Jadi sodara-sodara sekalian, alasan utama saya budhal ke Ambon bukan hanya sekedar berbagi pengalaman tentang fotografi satwa liar dengan kawan-kawan BKSDA Maluku. Ada alasan lain tentunya, apalagi kalau bukan untuk nambah wilayah teritori blusukan cari foto burung. Kebetulan wilayah yang diblusuki kali ini adalah pulau-pulau kecil di sekitar Maluku Tengah. Ditambah lagi, panitia mengabulkan permintaan saya ngajak “asisten”. Aseekk. Dan saya sudah punya top list asisten yang akan saya ajak, sapa lagi kalo bukan tukang kopi Nurdin.
Alasan saya ngajak Nurdin adalah karena saya salut dengan semangatnya untuk belajar dan terus menemukan hal-hal luar biasa dalam hidupnya. Meskipun tidak akan pernah ada yang lebih luar biasa melebihi Tika belahan jiwanya :D. Dan yang lebih hebat lagi, kadang semangatnya Nurdin ini bisa melompati logikanya.
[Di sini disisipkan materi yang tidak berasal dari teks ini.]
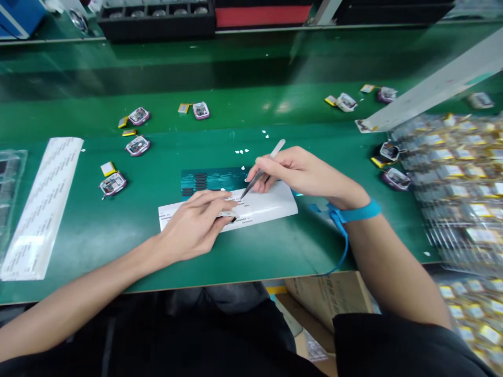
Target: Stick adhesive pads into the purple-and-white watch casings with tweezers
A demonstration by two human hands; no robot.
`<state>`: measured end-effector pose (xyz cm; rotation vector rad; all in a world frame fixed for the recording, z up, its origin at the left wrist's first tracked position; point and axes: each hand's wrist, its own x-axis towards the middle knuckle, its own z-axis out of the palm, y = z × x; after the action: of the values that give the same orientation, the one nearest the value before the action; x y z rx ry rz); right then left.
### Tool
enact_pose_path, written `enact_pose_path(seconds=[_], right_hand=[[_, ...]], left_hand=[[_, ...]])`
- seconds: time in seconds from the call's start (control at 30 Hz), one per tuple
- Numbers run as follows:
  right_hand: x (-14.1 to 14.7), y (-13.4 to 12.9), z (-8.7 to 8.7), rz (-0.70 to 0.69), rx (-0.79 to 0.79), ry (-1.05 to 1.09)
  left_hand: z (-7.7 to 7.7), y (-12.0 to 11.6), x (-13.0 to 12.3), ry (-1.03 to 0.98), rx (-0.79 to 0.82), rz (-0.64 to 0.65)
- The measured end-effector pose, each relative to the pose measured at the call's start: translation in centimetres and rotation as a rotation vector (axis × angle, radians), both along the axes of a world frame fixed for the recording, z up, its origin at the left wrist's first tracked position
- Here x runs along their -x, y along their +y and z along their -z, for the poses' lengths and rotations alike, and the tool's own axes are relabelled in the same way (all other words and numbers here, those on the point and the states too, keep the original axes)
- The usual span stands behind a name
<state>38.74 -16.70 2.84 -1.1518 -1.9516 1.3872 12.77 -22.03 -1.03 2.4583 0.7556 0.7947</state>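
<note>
My right hand [288, 170] is closed round metal tweezers [278, 148], which slant down to the left. Their dark tips meet a white printed backing sheet [273, 206] near the fingertips of my other hand. Bent over the sheet's left half, my left hand [196, 222] pinches a small white and black part [230, 214] between thumb and fingers. Most of that part is hidden, so its kind cannot be made out. Just behind the sheet lies a teal strip [223, 177] with rows of black pieces on it. A blue wrist strap [359, 212] circles my right wrist.
Small opened devices [113, 183] with yellow batteries lie around the green bench [157, 272]. Another white printed sheet [41, 209] is at left. Stacked clear trays [463, 183] of similar parts stand at right, beside a slanting white post [432, 78]. White scraps [241, 152] dot the bench.
</note>
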Motion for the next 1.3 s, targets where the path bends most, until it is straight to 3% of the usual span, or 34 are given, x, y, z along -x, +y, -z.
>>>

Jadi, semangatnya sudah di atas ubun-ubun, tapi logikanya masih di pantat hahaha… Mboh kuwi kok iso ngono aku yo nggumun 😛
Ada 2 pulau yang kami kunjungi, Pulau Pombo dan Pulau Kasa.
Pulau Pombo, seluas 2 ha, diberi nama begitu karena di pulau inilah -dulu- tempat berkumpul Pergam Laut (Ducula bicolor). Pombo adalah nama lokal di Maluku untuk jenis-jenis Columbidae. Ok, Pergam Laut di Jawa juga ada, tapi kan keren kalo dapatnya di Maluku? Seperti nemu tempe di pasar tradisional Perancis. Rasanya pasti sama saja dengan tempe di pasar Dinoyo Malang, tapi kan keren kalo belinya di Perancis? Bayarnya pake Euro! Wooo yo sangar…
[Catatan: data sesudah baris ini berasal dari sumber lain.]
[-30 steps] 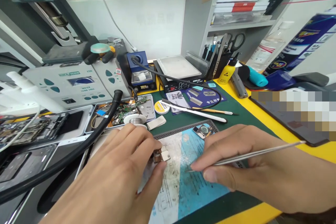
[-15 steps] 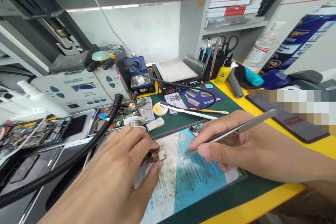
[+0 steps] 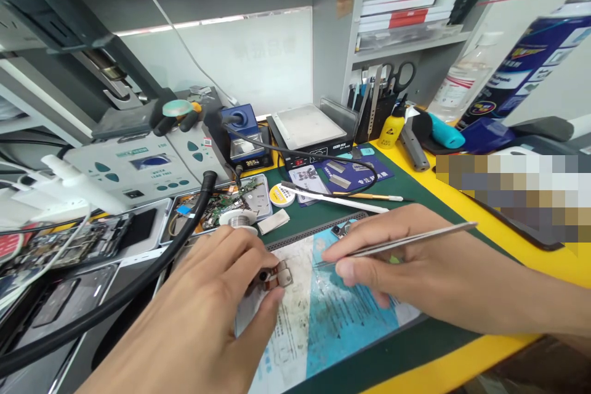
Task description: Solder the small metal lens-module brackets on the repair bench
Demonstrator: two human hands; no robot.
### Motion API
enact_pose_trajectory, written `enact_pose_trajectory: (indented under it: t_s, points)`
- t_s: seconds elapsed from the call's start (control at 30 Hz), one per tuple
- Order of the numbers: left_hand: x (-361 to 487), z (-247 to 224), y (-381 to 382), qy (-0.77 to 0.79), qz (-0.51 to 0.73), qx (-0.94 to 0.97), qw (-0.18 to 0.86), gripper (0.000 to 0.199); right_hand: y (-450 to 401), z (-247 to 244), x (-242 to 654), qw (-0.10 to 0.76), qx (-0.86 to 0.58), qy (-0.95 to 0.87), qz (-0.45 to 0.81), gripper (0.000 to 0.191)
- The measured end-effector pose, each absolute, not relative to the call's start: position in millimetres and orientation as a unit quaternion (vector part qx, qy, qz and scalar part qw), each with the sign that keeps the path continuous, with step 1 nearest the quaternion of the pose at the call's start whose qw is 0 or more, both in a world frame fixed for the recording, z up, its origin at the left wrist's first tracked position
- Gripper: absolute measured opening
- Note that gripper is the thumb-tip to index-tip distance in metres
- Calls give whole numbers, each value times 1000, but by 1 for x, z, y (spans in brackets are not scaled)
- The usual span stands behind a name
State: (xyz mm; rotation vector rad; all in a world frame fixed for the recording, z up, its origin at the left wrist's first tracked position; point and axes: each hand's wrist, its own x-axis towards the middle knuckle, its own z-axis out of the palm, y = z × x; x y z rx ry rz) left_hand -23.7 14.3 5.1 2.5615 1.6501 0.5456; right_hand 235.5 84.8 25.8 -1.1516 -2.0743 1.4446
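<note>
- Beside the solder spool [image 3: 237,219], a tray [image 3: 269,196] holds jumbled circuit boards [image 3: 219,197]!
- Black holder [image 3: 384,116] carries scissors [image 3: 402,77].
- Left hand [image 3: 198,295] pinches a small part [image 3: 282,277] over the printed sheet [image 3: 295,326].
- Right hand [image 3: 406,274] grips tweezers [image 3: 415,239].

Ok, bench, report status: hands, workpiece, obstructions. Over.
Left hand on small copper-coloured part. Right hand holding tweezers, tips apart from part. Nothing visible between them.

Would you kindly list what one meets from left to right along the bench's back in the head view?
Grey control station, blue stand, flat metal plate, yellow bottle, clear bottle, dark blue spray can.
</note>
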Motion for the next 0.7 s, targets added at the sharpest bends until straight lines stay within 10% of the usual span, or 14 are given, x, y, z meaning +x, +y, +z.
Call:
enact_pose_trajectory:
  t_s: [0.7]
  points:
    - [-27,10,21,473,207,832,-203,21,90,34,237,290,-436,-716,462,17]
Sedangkan Pulau Kasa memiliki luas kurang lebih 52 ha. Pulau dengan pemandangan mirip-mirip di Karibia ini benar-benar pulau surga bagi penikmat petualangan alam liar. Jika sampeyan ingin berlama-lama di pulau ini, sampeyan cukup bawa beras, air tawar, korek api dan pancing. Saya jamin sampeyan tidak akan kelaparan. Karena mancing di pulau ini jauh lebih mudah daripada menjaring ikan di Jawa! Mancing sejam saja sudah dapat ikan satu ember. Kedua, minimal sampeyan harus bawa masker+snorkle untuk menyaksikan sendiri keindahan bawah lautnya. Ketiga, tentu saja kamera full charged karena gak ada setrum. Jangan lupa sama lensanya :P. Di Pulau Kasa kami niatkan khusus cari Gosong Kelam (Megapodius freycinet), karena katanya -dan memang iya- populasi gosong di pulau ini masih bagus. Lebih ndobos lagi baca saja di Ambon Part 2 aja yes?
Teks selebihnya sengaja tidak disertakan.